**ABOUT THIS TASK**
Copy, exactly and without additions, every line in the records below from the one holding "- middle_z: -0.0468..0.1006" through the one holding "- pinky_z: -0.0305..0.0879", both ends included.
[[ MATERIAL SHOWN open ]]
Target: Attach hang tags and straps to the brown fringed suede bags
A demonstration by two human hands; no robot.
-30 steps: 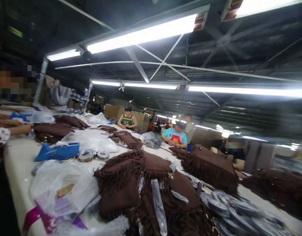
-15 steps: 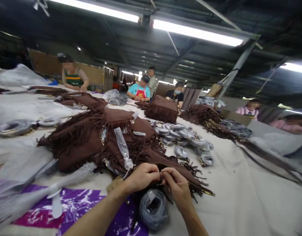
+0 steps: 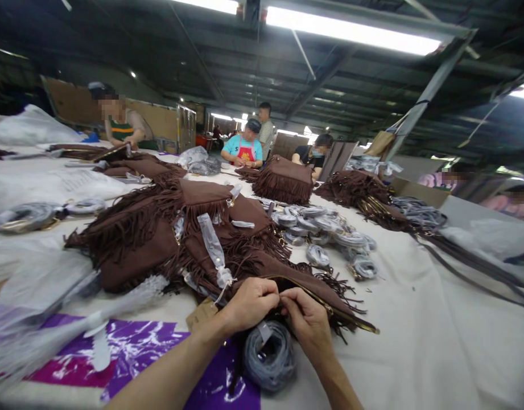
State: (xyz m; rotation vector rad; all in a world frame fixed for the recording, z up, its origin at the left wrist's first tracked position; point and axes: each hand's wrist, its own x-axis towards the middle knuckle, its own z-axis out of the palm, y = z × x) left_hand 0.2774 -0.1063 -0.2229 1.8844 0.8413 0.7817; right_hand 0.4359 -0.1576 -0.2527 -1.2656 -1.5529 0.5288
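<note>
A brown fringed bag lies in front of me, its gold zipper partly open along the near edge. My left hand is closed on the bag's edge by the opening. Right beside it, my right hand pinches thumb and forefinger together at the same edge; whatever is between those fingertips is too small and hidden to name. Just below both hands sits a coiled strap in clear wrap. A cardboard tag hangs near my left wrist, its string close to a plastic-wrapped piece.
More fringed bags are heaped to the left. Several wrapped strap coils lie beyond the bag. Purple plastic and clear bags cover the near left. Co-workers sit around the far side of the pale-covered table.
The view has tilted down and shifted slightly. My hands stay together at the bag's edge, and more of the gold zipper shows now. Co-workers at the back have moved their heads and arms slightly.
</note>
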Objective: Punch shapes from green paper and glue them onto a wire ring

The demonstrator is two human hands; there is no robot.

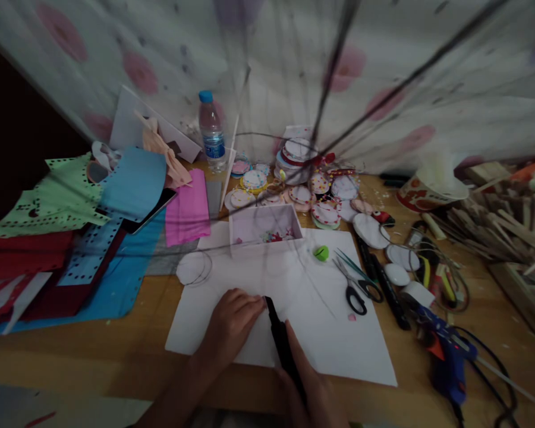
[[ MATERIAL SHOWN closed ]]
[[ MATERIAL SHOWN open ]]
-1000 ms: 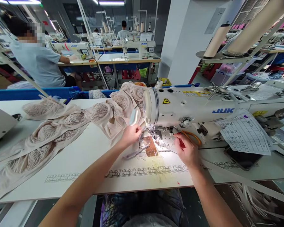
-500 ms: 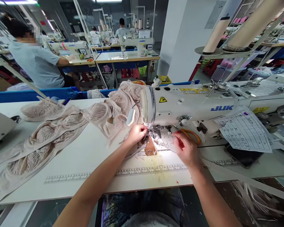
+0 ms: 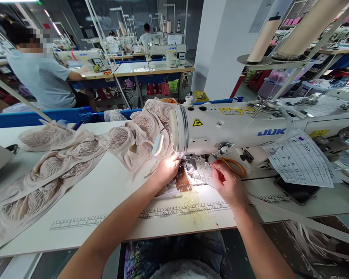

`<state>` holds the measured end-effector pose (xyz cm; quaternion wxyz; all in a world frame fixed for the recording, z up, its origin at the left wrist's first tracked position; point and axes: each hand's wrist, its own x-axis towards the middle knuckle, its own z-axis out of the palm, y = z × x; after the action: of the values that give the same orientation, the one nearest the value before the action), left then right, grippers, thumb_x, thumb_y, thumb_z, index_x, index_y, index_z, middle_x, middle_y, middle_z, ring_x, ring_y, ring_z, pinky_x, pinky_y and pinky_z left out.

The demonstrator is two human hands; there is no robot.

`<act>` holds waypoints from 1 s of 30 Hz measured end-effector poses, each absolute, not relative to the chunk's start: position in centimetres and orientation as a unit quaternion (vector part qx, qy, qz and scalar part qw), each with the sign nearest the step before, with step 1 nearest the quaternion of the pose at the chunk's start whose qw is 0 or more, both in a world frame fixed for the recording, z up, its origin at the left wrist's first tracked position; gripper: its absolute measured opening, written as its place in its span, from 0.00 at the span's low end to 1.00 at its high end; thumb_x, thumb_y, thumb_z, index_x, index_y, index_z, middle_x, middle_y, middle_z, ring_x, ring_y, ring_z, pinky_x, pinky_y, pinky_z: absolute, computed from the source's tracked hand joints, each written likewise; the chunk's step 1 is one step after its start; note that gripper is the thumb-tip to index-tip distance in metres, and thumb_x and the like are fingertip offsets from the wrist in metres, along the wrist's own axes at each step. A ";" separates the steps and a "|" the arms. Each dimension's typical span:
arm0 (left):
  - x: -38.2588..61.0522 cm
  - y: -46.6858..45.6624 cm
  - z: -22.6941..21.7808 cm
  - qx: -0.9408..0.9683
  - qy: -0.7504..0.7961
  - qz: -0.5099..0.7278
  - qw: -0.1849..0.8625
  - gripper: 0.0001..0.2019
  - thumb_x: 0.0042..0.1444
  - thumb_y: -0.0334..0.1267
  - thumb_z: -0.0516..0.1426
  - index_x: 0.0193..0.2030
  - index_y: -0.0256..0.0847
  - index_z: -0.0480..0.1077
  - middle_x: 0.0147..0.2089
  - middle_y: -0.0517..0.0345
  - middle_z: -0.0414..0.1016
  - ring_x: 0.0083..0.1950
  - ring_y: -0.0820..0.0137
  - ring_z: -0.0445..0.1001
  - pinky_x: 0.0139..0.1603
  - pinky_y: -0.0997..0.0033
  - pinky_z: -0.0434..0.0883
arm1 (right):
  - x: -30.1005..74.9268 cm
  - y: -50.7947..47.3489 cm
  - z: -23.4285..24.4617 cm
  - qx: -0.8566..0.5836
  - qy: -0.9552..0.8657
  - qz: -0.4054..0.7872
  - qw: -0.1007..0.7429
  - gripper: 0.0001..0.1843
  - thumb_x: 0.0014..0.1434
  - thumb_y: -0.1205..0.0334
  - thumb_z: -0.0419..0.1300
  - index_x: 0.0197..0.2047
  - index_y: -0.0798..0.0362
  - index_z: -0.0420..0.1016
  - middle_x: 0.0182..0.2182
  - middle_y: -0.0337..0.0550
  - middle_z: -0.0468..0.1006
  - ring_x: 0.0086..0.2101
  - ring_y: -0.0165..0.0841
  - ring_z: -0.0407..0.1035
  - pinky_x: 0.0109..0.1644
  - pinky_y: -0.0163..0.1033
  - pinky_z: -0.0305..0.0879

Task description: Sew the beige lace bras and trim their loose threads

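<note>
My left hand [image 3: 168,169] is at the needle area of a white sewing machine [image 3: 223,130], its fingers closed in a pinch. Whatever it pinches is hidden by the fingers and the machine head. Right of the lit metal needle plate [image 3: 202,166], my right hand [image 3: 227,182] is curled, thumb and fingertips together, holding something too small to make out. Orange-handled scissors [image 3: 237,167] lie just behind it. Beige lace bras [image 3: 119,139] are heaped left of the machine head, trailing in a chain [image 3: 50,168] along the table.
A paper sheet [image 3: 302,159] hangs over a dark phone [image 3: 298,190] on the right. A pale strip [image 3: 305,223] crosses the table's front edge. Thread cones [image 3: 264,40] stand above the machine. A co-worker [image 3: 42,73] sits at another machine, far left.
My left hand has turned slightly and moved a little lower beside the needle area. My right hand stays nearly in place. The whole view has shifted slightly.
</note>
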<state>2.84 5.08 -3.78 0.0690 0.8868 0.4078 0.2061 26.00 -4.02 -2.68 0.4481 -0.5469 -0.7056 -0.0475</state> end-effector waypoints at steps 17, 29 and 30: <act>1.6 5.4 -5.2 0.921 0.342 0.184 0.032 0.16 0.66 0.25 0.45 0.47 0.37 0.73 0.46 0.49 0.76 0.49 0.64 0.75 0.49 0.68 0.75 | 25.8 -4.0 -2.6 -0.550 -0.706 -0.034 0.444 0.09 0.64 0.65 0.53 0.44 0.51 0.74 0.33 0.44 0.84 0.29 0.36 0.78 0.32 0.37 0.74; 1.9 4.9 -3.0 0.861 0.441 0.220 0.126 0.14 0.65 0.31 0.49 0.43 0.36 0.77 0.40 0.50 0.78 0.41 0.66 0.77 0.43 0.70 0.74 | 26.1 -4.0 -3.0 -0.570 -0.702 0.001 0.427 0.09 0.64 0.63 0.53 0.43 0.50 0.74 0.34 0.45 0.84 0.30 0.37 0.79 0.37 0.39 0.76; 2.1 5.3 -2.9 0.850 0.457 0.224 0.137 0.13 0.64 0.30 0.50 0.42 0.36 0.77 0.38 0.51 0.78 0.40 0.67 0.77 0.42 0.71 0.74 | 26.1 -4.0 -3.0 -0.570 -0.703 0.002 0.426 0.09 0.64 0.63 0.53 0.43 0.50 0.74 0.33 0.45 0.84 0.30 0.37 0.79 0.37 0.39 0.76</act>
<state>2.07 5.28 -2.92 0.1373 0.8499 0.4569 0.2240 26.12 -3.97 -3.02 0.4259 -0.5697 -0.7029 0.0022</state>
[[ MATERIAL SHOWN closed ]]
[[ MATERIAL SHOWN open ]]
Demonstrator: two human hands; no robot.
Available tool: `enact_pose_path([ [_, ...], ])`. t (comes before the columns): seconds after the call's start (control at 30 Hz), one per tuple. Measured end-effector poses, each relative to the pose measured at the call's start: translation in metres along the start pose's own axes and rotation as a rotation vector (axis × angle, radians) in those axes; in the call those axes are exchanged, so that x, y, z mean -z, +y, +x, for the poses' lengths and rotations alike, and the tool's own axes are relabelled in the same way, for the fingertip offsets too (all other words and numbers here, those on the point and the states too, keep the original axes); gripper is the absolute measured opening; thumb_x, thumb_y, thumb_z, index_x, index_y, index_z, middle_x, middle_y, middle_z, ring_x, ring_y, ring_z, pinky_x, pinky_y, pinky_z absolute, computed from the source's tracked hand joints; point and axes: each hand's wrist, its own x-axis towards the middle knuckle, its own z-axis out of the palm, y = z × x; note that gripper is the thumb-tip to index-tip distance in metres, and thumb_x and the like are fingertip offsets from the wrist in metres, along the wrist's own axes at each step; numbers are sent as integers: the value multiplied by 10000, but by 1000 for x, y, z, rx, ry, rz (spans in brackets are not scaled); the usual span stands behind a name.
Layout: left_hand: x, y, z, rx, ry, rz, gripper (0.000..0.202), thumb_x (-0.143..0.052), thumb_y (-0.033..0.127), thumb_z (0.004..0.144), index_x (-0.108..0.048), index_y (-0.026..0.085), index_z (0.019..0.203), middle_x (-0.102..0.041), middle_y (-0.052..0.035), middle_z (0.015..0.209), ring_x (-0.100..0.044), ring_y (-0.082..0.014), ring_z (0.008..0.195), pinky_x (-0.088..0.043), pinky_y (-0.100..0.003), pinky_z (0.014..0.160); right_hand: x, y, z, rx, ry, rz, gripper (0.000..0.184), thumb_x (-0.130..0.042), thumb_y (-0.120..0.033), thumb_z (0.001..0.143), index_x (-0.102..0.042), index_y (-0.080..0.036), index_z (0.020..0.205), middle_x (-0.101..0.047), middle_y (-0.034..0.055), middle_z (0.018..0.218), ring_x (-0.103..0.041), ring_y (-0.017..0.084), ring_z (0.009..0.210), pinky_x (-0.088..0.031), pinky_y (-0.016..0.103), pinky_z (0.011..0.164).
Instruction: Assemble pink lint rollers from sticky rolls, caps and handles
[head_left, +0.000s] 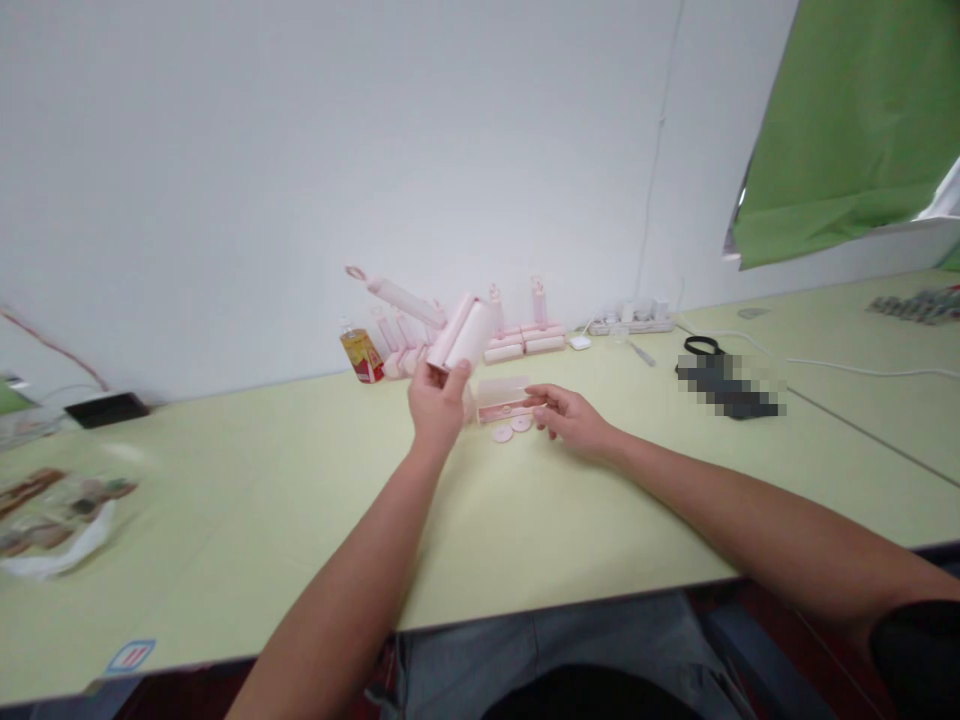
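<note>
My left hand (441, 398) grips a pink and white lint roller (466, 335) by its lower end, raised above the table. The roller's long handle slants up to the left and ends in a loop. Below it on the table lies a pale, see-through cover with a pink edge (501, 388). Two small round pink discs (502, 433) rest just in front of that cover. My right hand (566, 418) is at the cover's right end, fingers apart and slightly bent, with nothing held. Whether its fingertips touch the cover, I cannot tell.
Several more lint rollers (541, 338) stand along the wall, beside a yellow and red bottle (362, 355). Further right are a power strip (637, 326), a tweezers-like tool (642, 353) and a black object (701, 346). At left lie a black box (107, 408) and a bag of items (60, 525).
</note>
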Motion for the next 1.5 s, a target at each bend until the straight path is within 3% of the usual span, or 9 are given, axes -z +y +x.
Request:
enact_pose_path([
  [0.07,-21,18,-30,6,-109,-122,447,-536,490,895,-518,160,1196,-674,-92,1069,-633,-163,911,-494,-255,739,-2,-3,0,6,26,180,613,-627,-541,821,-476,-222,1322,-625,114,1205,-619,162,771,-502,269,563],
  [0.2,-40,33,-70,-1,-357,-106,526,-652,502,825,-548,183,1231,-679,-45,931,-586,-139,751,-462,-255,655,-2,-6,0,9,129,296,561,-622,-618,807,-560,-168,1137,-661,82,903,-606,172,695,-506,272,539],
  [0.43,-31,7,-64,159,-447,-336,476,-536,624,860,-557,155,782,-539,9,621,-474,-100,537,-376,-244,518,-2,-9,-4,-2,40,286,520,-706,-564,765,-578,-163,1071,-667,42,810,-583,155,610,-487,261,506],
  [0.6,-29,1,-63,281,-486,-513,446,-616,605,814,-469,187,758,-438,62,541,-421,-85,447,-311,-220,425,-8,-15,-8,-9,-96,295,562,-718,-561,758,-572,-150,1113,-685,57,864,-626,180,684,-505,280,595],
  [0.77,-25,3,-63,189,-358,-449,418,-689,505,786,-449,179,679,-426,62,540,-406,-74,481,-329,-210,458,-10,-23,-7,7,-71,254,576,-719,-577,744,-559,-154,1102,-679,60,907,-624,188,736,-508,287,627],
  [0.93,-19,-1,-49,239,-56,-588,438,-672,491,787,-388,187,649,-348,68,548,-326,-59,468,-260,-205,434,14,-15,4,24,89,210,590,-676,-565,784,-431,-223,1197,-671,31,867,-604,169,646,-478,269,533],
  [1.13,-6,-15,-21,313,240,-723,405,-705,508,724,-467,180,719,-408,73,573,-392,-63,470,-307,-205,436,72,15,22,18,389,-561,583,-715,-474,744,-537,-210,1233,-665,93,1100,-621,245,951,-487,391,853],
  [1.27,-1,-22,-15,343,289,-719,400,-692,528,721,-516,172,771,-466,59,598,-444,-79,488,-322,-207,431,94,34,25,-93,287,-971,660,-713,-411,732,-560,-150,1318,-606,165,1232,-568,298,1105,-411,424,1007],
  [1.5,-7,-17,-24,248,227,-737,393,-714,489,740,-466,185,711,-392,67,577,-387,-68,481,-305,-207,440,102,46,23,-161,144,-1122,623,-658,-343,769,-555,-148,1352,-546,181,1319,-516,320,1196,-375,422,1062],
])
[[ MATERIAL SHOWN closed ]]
**WORKED SOLUTION**
  - middle_z: -0.0468..0.1006
  - ring_x: 0.0086..0.2101
  - ring_y: -0.0165..0.0841
  - ring_z: -0.0407..0.1035
  - pinky_x: 0.0109..0.1644
  - pinky_y: -0.0163..0.1033
  - pinky_z: -0.0305..0.0879

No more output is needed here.